The hydrophilic PEG coating of the CA has several benefits. First, it serves as a protective shield that reduces the interaction of the micelles with blood components, cells of the immune system, and the reticuloendothelial system (RES) (32). This results in an increased circulation time and bioavailability of the CA. Preliminary studies using the control micelles show the blood half-life in mice to be longer than 2 h. Second, due to their small size (approximately 15 nm), the micelles can easily penetrate into tissue with increased permeability, such as plaques (33). Most Gd-based nanoparticulate carriers have sizes that exceed 150 nm (21, 22, 30, 34, 35), and therefore mainly serve as CAs to be directed to vascular targets. The macrophages targeted in this study are an extravascular target, since they are present in the vessel wall. The CA, therefore, must first extravasate from the circulation into the plaque and then target the MSR. This extravasation process may be facilitated by the small size of the micelles and their flexible nature. Finally, the present micelle system has an advantage over other systems (e.g., Gadofluorine M (24, 25)) in that it is hydrophilic and not lipophilic, and thus may be expected to be less prone to nonspecifically accumulate in the plaque. In this study the nontargeted micelles indeed did generate little background signal as compared to the MSR-targeted micelles. All the above properties of this micellar CA create the opportunity to use it also to specifically visualize other molecular markers overexpressed in atherosclerotic plaques, e.g., phosphatidyl serine exposed on the surface of apoptotic cells. In addition to applying this CA for improved plaque imaging, it may also be employed to target other surface receptors on cells present in the extravascular space (e.g., HER2/NEU (36)) that are overexpressed by multiple types of cancer cells.
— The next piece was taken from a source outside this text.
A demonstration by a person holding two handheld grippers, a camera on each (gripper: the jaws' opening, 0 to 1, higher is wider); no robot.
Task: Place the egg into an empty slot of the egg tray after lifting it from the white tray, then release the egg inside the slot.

In conclusion, a novel CA based on hydrophilic and pegylated micelles for improved plaque detection and characterization by molecularly targeting macrophages was presented. The size, specificity, and bimodal character of the micellar CA allow MR and optical molecular imaging of extravascular targets and may be employed to detect other markers of atherosclerosis, as well as extravascular targets in other disorders.
This study was supported in part by grants from the NIH/NHLBI (R01 HL71021 and R01 HL78667; to Z.A.F.).